**INSTRUCTIONS TO FOLLOW**.
Could you set down exactly the lines of the data below, starting at the one that holds "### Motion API" and ending at the one that holds "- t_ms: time", both included, and only those?

**DATA EXTRACT**.

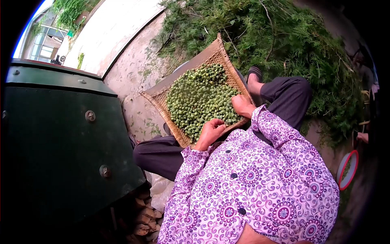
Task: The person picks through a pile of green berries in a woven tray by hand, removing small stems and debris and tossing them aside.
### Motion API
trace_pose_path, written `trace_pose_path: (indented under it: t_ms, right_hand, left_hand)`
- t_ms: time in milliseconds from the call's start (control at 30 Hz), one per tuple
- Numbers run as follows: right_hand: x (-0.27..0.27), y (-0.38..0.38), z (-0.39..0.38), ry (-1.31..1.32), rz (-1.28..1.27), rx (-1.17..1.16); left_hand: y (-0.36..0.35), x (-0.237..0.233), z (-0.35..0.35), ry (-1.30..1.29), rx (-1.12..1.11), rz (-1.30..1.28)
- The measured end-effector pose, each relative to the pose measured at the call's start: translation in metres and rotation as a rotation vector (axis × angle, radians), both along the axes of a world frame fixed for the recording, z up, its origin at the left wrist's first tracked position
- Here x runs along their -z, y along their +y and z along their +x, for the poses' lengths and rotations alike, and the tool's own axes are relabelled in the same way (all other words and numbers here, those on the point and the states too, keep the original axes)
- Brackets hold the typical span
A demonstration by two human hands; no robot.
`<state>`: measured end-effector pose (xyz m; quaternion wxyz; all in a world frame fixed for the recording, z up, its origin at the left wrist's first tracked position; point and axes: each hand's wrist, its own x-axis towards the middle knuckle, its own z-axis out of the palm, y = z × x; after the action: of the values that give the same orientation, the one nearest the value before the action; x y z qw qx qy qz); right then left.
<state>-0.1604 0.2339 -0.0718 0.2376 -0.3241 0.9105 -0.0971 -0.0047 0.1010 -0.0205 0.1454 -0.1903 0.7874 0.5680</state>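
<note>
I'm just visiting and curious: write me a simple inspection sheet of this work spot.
Surface: woven tray, at the seated person's legs.
Job's things: small green berries or cones, heaped on the tray.
Clutter: leafy green branches on the ground; pale plastic bag.
Hands: left hand and right hand at the heap's near side; anything in their fingers is too small to tell.
Cables: nothing seen that is clearly one.
Surroundings: dark green studded panel at left; red-rimmed round object at right.
</note>
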Motion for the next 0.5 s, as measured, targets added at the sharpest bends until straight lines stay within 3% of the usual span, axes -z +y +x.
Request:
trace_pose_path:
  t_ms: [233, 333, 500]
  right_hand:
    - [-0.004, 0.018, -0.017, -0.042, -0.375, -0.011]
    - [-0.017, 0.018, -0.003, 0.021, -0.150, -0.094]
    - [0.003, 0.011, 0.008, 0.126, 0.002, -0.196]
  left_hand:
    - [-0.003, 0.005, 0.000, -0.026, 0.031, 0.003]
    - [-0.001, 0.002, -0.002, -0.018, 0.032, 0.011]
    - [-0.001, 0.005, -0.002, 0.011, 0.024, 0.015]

**TASK SOLUTION**.
### Motion API
trace_pose_path, written `trace_pose_path: (indented under it: t_ms, right_hand, left_hand)`
- t_ms: time in milliseconds from the call's start (control at 30 Hz), one per tuple

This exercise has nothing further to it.